■ Directions for this task
Review the material line by line. Identify and copy every line that contains the string "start".
--*--
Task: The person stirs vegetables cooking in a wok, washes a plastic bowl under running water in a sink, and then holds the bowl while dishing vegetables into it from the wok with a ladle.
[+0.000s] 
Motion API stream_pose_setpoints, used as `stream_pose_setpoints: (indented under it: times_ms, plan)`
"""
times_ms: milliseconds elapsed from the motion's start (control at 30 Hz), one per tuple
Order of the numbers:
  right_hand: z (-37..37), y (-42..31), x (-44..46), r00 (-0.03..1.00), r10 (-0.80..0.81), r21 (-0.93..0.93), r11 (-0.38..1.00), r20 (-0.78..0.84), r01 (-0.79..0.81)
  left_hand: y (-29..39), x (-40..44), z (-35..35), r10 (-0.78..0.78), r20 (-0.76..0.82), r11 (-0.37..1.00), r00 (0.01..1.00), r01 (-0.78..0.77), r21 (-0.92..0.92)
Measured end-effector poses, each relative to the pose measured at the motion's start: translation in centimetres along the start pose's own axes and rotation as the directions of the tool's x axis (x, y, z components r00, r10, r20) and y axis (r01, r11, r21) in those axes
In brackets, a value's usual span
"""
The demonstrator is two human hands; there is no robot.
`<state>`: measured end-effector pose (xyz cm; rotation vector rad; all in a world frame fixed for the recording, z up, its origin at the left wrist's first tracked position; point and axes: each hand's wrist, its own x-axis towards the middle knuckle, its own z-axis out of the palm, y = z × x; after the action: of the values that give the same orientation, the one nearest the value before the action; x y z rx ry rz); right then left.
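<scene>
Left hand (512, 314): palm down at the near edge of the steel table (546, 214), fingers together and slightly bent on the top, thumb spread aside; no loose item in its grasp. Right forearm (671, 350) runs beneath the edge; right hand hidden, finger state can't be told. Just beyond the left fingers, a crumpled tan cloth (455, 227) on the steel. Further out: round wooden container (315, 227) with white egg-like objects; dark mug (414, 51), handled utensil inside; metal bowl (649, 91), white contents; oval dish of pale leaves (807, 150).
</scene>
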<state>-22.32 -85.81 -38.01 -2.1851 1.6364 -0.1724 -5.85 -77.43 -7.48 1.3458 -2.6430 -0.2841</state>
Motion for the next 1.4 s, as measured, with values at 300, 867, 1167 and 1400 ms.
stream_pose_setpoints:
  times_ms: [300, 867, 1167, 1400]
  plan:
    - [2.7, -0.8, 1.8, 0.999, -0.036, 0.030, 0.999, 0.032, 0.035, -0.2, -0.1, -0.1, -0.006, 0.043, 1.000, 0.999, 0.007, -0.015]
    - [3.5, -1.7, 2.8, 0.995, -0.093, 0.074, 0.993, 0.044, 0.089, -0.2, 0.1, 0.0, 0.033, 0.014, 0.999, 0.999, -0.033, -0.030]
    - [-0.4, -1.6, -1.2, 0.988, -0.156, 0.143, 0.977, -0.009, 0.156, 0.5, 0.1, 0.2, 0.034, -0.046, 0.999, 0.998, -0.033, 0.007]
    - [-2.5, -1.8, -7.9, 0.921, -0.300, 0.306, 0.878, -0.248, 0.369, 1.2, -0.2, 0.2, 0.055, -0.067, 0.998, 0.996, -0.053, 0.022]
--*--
■ Response area
times_ms: milliseconds elapsed from the motion's start (control at 30 Hz), one per tuple
Measured end-effector poses, each relative to the pose measured at the motion's start: translation in centimetres along the start pose's own axes and rotation as the directions of the tool's x axis (x, y, z components r00, r10, r20) and y axis (r01, r11, r21) in those axes

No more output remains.